[STORED DATA]:
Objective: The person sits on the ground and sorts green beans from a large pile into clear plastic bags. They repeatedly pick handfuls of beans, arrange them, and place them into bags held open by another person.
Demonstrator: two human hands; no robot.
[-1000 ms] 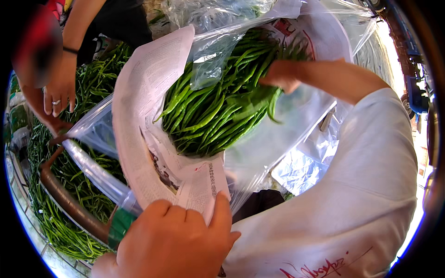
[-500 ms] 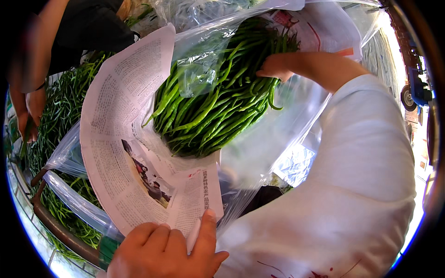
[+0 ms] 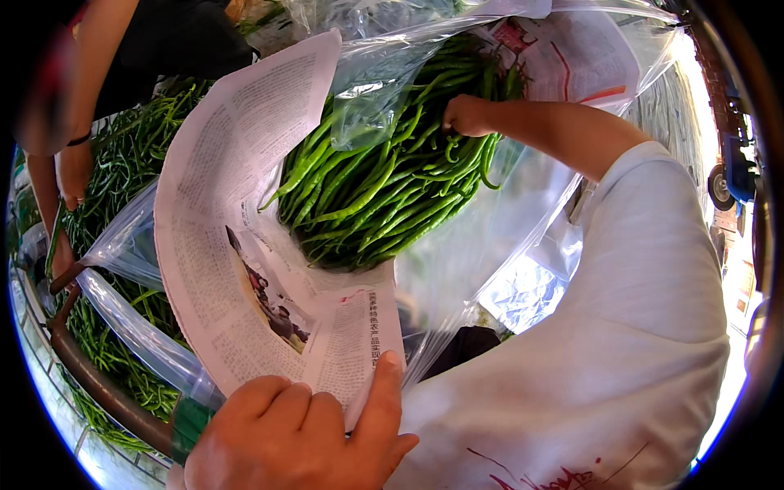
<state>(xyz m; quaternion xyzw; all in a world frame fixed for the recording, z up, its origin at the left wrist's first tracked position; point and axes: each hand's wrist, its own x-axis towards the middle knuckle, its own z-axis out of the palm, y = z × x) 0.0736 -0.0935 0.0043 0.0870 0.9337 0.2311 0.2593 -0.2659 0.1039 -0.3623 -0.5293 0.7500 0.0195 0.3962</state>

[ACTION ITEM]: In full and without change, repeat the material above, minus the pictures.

[RESPONSE BELOW]:
Objective: The person sits on the ground and sorts green beans from a large pile into clear plastic bags. They repeatedly pick handfuls of beans, arrange them, and place them into bags held open by another person.
Demonstrator: two human hands; no robot.
[-1000 ms] 
[-500 ms] 
[+0 ms] 
<state>(xyz m; quaternion xyzw; all in a world frame fixed for the recording, z up, its origin at the left wrist's first tracked position; point and axes: each hand's wrist, its own x-axis towards the middle knuckle, its own z-axis out of the palm, y = z × x) 0.0736 -0.0935 0.0043 0.0870 0.9337 0.2311 0.2593 -0.2659 0.1039 -0.3623 -0.5293 0.7500 0.0195 0.3962</state>

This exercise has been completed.